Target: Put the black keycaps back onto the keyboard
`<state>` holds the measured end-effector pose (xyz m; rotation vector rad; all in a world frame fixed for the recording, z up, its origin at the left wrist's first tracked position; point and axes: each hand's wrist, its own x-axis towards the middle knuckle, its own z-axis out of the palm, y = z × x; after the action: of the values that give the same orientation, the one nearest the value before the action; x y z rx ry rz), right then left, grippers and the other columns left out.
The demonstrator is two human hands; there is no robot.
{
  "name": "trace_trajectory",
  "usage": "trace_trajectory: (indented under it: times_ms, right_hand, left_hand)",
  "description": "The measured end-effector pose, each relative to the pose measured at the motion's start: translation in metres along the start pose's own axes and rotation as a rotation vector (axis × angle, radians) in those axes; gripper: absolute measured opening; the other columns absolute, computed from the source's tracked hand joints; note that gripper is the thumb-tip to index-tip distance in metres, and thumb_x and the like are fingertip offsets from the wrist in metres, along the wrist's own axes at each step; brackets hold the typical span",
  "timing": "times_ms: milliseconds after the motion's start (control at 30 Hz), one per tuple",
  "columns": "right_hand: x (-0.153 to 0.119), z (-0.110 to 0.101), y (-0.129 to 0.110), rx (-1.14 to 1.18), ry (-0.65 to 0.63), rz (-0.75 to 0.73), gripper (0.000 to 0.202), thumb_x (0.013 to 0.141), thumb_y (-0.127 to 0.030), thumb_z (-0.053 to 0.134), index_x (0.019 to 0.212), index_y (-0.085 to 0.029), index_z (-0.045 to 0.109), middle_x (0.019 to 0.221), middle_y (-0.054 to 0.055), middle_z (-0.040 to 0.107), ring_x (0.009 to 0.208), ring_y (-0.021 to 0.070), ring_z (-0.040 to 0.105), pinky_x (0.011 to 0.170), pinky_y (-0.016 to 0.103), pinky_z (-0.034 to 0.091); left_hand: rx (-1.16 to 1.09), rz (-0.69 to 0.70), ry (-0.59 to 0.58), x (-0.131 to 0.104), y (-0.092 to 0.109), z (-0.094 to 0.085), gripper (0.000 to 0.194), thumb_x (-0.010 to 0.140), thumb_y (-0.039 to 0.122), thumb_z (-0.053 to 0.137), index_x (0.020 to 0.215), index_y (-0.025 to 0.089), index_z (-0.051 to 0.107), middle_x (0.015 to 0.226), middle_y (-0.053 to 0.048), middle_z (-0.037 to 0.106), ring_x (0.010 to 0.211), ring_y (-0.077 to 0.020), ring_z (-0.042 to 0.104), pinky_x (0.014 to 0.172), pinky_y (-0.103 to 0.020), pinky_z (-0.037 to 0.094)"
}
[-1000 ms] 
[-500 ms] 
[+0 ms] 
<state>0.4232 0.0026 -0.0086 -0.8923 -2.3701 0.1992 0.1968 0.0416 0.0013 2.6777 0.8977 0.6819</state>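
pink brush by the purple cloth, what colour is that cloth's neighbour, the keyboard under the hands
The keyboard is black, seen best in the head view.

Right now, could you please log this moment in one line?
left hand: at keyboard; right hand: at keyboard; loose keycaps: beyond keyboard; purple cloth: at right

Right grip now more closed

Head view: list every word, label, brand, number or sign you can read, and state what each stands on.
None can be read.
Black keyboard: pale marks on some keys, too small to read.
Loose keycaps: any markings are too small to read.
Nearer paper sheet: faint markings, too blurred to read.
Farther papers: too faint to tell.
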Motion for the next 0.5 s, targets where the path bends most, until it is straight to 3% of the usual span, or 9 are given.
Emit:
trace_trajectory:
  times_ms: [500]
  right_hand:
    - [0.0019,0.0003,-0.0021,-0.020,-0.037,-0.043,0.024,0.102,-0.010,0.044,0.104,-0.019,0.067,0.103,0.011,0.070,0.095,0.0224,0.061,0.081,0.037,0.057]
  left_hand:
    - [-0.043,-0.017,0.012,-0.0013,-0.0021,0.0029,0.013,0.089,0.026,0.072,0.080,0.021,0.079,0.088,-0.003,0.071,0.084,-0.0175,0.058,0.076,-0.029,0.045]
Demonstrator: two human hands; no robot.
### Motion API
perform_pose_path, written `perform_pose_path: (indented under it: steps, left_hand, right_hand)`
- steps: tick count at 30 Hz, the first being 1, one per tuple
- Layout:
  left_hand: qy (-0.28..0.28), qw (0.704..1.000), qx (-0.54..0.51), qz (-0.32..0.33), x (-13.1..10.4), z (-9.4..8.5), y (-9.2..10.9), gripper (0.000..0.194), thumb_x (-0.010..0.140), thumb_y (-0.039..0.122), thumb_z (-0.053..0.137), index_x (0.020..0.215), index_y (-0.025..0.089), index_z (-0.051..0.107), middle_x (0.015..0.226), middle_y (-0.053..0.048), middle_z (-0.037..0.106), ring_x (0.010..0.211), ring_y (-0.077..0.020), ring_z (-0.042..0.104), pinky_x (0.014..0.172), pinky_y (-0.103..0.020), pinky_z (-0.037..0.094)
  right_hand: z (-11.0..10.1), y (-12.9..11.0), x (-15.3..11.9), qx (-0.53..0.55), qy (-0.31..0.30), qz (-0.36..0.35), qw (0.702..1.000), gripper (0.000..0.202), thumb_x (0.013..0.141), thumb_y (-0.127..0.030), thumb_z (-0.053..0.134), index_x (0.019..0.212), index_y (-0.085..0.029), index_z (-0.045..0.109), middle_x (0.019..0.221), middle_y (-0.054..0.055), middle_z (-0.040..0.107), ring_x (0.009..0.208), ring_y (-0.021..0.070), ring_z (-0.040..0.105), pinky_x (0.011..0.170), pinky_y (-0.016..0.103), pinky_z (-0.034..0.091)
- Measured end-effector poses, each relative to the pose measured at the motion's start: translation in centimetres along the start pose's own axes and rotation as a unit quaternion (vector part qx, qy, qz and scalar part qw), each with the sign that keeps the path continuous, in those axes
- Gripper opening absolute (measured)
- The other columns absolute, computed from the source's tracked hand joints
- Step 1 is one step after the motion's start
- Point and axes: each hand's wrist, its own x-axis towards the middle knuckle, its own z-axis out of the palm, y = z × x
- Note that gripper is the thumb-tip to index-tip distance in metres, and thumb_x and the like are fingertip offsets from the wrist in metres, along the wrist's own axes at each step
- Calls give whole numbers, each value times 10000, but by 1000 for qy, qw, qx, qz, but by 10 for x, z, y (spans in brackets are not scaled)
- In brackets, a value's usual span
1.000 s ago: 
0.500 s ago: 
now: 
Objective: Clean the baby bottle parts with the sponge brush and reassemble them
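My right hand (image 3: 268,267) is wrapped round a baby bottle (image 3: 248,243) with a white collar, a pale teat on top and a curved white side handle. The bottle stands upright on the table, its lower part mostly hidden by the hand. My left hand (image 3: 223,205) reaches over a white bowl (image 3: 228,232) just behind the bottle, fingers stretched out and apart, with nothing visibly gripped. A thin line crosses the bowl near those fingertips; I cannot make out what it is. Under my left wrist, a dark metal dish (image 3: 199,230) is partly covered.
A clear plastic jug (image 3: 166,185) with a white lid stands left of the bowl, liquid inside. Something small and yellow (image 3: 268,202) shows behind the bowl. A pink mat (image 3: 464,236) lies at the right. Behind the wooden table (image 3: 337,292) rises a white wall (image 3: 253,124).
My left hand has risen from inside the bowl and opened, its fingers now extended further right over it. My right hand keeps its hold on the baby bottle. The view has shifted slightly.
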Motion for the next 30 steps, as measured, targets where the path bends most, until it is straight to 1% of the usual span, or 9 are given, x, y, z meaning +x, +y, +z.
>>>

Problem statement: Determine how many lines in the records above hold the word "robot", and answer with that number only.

Completed exercise: 2